Navigating the Shadows: 5 Dangers of Walking the Back Streets in Las Vegas

5 Dangers of Walking the Back Streets in Las VegasImage By benzoix

Las Vegas, renowned for its vibrant lights and bustling streets, hides a darker side in its back alleys and less-traveled corners. While the city is a haven for entertainment and excitement, venturing into the back streets can expose unsuspecting pedestrians to a range of dangers. From unsavory characters to hidden risks, here are five dangers you might encounter while walking the back streets of Las Vegas.
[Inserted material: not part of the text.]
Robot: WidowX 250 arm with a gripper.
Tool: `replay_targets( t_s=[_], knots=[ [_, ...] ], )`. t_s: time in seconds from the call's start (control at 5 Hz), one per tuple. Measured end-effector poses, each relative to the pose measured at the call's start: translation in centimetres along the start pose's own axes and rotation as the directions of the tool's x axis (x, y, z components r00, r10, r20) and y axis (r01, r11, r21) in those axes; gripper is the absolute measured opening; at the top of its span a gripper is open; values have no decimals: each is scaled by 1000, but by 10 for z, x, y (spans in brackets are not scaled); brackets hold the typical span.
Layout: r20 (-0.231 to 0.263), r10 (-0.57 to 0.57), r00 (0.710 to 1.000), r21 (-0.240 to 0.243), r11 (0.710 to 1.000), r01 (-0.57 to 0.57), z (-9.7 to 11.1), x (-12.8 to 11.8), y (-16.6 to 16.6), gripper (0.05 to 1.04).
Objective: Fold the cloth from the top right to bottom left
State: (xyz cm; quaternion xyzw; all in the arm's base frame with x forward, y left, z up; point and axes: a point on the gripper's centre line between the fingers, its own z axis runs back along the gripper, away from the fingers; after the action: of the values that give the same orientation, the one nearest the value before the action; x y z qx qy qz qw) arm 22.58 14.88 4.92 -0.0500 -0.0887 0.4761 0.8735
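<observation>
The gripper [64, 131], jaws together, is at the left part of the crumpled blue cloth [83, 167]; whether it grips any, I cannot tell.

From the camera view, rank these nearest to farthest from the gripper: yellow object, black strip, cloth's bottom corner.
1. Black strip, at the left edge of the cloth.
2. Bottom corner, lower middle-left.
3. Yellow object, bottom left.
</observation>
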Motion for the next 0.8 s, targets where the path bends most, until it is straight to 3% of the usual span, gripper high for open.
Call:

1) Unscrupulous Characters:

Las Vegas back streets can be a breeding ground for individuals with dubious intentions. As you navigate the less-traveled paths, you may encounter unsavory characters looking to exploit tourists. These individuals might engage in illicit activities, ranging from drug deals to petty crimes. It’s crucial to stay vigilant and avoid engaging with strangers in these areas to minimize the risk of falling victim to their schemes.

2) Dimly Lit Areas:

One of the inherent dangers of back streets is the lack of adequate lighting. Many of these areas are dimly lit or entirely devoid of streetlights, providing cover for potential threats. This lack of visibility increases the risk of accidents, such as tripping over uneven surfaces or encountering obstacles that may pose harm. Pedestrians should exercise caution and consider avoiding back streets altogether after dark to ensure personal safety.

3) Homeless Population:

Las Vegas, like many major cities, has a visible homeless population. While most individuals experiencing homelessness are not inherently dangerous, the desperation and survival instincts that can arise in such situations may lead to unpredictable encounters. Back streets are often frequented by those seeking shelter and privacy, making it essential for pedestrians to navigate these areas with sensitivity and awareness. Avoiding confrontation and respecting personal space is key when encountering individuals facing homelessness.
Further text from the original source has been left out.